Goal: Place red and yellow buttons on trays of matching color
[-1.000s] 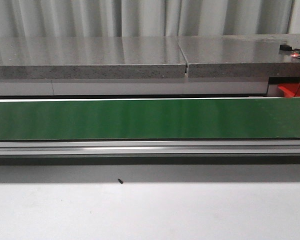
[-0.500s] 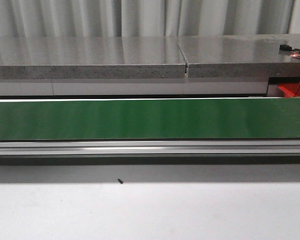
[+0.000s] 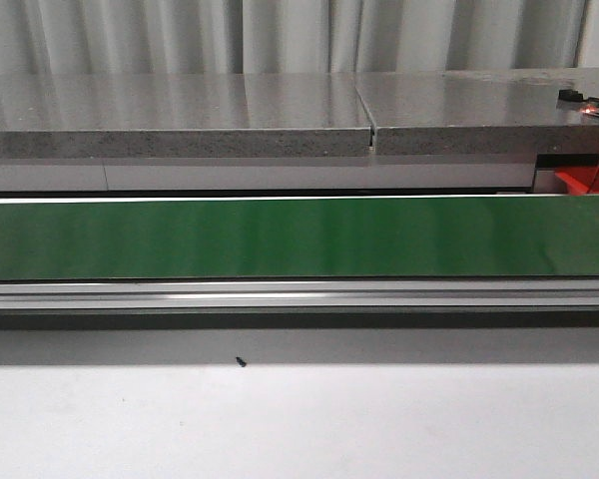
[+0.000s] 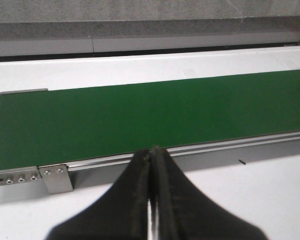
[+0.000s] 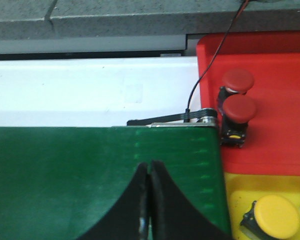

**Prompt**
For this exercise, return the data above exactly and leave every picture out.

**Written answer**
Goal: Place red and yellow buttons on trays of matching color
[-1.000s] 
[-0.500s] 
[+0.000s] 
[+0.000s] 
[+0.000s] 

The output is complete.